One of my favorite Simpsons episodes involves Homer eating chili laced with pepper so hot that he hallucinates and goes on a vision quest. My experience with the Man was something like that, minus the sitar music. I downed a full carton of lowfat milk and gargled my mouth out with glass after glass of ice water. I kept my mouth open. I said more variations of the word “fuck” than I thought I knew. The cat hid under the futon.
The Man wasn’t done with me, as I found out that evening. My dad once told me this about super-spicy food: “Painful going in, painful going out.” He’s right. And that’s all I’m going to say about that.
I screwed the lid back on the Man, put it in the fridge, and that was the end of it. Sometimes, I open it up looking for orange juice, and I swear the jar stares at me.
For three months now, I’ve been wondering what on Earth I could use the Man for, how I could use it in a recipe that wouldn’t make the neighbors call the cops.

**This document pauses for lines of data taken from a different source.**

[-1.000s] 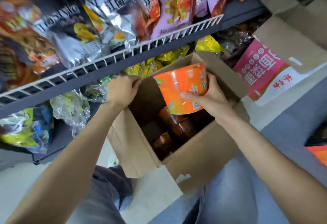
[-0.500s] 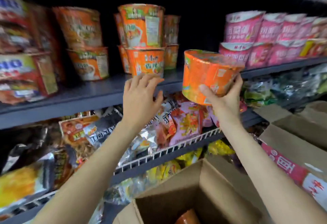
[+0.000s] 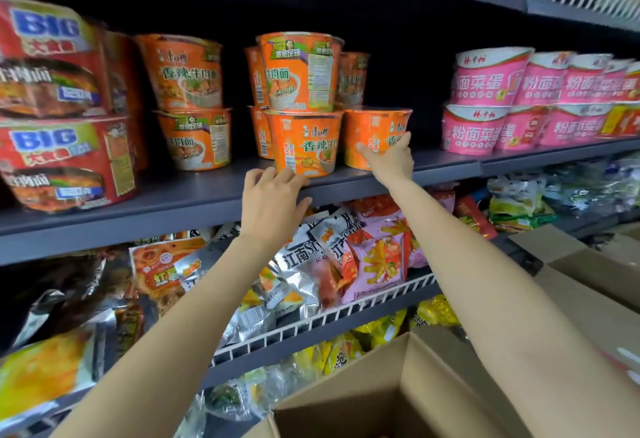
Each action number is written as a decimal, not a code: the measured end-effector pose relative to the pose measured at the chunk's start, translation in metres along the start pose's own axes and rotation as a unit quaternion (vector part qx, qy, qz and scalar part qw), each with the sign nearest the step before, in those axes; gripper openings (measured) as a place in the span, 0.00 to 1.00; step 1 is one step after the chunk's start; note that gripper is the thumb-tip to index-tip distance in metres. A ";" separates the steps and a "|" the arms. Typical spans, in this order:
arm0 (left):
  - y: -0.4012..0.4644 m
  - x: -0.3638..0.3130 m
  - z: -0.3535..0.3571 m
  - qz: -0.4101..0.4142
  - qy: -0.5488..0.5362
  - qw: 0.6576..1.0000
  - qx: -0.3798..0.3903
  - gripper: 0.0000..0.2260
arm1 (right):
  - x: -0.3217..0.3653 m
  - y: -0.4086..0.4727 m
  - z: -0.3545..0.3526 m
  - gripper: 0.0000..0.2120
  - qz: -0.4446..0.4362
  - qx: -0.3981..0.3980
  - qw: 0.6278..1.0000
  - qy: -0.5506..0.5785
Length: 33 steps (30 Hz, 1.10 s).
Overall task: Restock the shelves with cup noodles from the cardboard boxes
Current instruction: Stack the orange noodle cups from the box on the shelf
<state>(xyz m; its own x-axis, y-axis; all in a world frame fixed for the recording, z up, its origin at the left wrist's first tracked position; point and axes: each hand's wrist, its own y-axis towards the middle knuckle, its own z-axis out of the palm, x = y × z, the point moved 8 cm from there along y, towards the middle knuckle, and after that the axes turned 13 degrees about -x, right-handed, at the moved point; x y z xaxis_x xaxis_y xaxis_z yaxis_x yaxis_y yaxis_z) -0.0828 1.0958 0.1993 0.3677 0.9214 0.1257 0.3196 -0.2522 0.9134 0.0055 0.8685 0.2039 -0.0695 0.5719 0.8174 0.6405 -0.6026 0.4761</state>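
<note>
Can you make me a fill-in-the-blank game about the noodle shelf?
1. The right hand holds a noodle cup whose colour is ____.
2. The cups at the right end of that shelf are ____.
3. The left hand rests on the shelf's front ____.
4. At the bottom of the picture stands an open box made of ____.

Missing words: orange; pink; edge; cardboard
</note>
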 end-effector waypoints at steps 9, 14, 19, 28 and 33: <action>-0.062 -0.039 -0.049 -0.056 -0.198 0.961 -0.187 0.10 | -0.020 -0.107 -0.051 0.15 -0.219 -0.029 0.974 0.049; -0.160 -0.062 0.009 -0.099 -0.325 0.938 0.066 0.12 | -0.083 -0.190 -0.048 0.09 -0.151 0.090 0.978 0.109; -0.261 -0.056 0.071 -0.134 -0.216 0.907 0.335 0.16 | -0.185 -0.266 -0.024 0.10 -0.010 0.235 0.971 0.036; -0.286 -0.074 0.068 -0.057 -0.123 0.923 0.361 0.11 | -0.251 -0.322 -0.050 0.07 -0.020 0.263 0.953 -0.147; -0.266 -0.115 0.028 0.007 -0.183 0.952 0.247 0.04 | -0.263 -0.328 -0.038 0.15 -0.026 0.388 0.860 -0.330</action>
<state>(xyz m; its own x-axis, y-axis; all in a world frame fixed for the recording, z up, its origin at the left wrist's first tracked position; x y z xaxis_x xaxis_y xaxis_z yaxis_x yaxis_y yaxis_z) -0.1853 1.0488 -0.0691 0.6256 0.7750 -0.0895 0.6505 -0.4548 0.6083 -0.2154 0.8948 -0.1550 0.1724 0.9325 0.3173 0.9850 -0.1606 -0.0631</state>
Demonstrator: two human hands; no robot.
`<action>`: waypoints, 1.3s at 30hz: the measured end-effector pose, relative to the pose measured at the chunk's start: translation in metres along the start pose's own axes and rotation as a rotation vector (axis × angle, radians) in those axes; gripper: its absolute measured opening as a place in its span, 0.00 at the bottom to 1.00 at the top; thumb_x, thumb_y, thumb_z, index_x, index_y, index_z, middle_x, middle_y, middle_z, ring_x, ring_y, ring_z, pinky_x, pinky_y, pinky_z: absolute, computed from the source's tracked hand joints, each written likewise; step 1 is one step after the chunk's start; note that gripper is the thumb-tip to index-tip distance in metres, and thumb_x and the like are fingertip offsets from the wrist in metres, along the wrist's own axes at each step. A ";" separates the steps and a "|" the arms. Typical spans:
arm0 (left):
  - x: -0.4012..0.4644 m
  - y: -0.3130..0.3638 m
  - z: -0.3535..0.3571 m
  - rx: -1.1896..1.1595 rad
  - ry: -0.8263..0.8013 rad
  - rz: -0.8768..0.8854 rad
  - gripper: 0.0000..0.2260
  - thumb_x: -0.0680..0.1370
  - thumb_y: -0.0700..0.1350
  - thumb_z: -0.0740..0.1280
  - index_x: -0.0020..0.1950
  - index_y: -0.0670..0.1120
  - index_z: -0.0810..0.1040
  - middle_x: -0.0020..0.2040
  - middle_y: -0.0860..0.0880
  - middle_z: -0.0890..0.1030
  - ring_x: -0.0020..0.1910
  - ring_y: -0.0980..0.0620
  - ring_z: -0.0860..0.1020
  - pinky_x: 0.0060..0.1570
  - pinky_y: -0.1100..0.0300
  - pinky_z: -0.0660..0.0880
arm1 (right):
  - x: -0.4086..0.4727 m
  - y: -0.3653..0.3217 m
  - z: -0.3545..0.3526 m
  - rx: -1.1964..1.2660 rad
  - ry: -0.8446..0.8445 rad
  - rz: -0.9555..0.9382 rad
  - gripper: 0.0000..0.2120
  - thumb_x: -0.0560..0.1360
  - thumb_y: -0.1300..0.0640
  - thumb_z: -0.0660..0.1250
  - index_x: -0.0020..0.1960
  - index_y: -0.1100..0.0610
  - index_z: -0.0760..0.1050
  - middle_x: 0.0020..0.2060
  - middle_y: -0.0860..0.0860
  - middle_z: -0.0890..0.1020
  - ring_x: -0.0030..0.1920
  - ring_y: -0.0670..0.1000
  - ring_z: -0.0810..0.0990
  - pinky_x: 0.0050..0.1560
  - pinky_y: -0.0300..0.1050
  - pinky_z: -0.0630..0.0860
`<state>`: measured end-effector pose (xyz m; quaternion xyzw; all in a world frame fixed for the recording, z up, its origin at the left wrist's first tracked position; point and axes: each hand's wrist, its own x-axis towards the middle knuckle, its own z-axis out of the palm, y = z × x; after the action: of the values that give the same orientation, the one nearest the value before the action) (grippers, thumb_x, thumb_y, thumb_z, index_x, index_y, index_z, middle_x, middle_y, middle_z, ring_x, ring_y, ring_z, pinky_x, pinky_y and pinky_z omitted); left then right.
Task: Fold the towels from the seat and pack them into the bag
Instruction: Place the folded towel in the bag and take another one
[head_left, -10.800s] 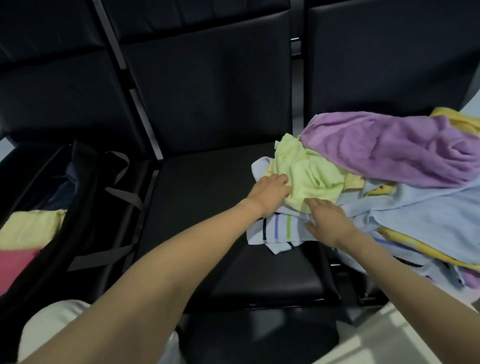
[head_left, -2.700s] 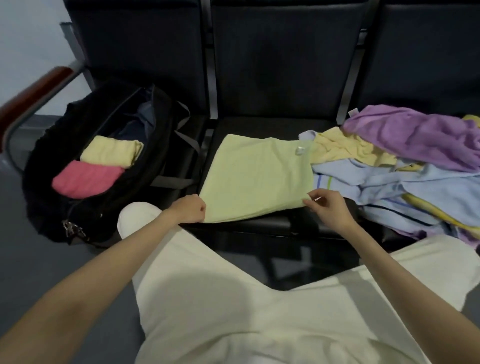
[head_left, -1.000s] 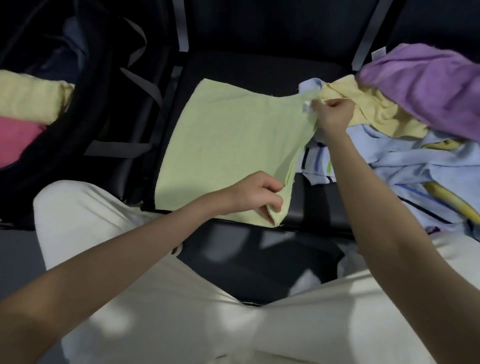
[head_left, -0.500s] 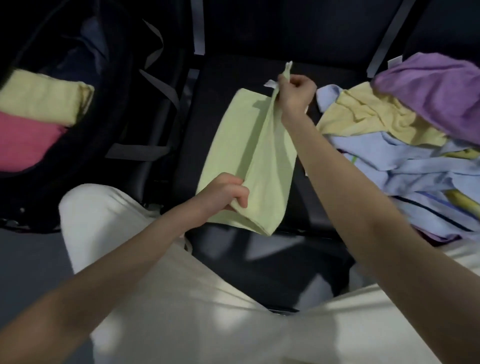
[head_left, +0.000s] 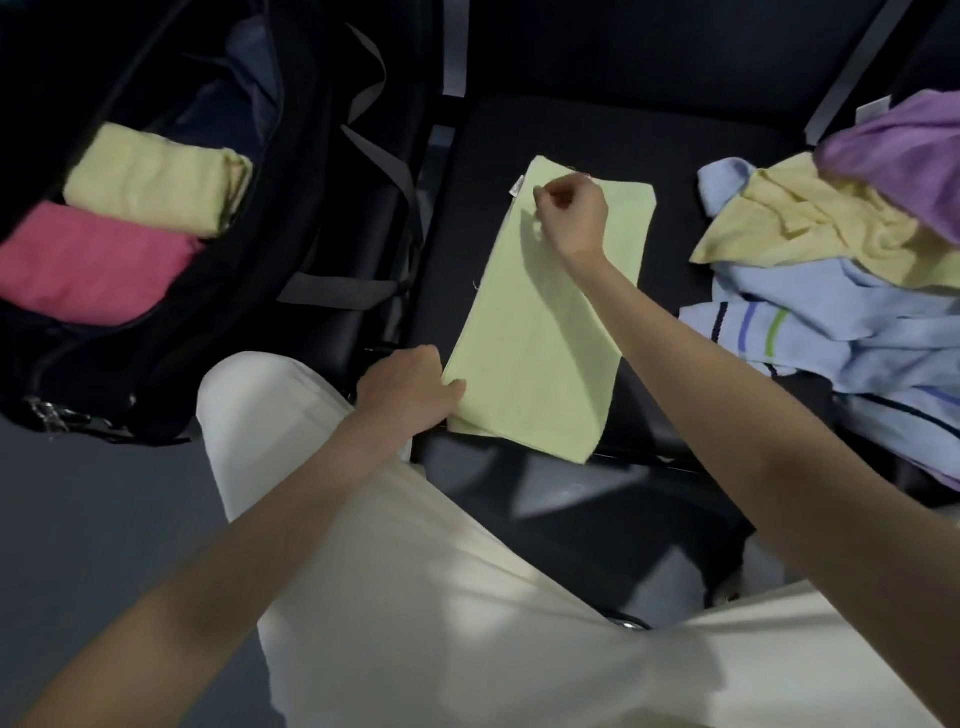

This past weekend, I was hankering for homemade chili—something simple, but interesting. Of all the cookbooks, only one had a variety of chili recipes. I never thought I’d have a use for The New Great American Writers Cookbook—honestly, I have it mostly as a joke—or that the best-looking recipe would come from Jim Lehrer. Lehrer’s “North Texas Chili” called for:
2 lbs. Lean ground meat
2 good-sized cans of stewed tomatoes
1 green pepper, diced
chili powder to taste
salt to taste
2 good-sized can of dark red kidney beans
grated Colby longhorn cheese
The ingredients and directions were blunt, maybe too blunt. (By “green pepper,” does he mean a bell pepper, or a jalapeno or a poblano?) I made a few minor adjustments—one can of kidney beans, one can of black beans; half a bottle of good beer—and one major one. I added a spoonful of the Man to the pot, and left out the chili powder.
A bit of the Man got on my fingers. It was hot as I cooked, partly from the stove, partly because I’m cheap with the air conditioner and it’s June in Mississippi. So, I wiped sweat from my brow. Once. For the next hour, I looked like I had pink-eye, and my right eye stung and throbbed. The Man is not for kids.
Next time, I’ll add a chopped red onion. Otherwise, it was a perfect chili—flavorful, slightly smoky, chunky, rich. The Man gave it enough spice to knock me for a loop, but not so much that it overwhelmed the rest of the elements.
The pot of chili was enough for the next three days. The jar of the Man I’ve got will last for the next three years. Finally, though, I’m glad I’ve got it.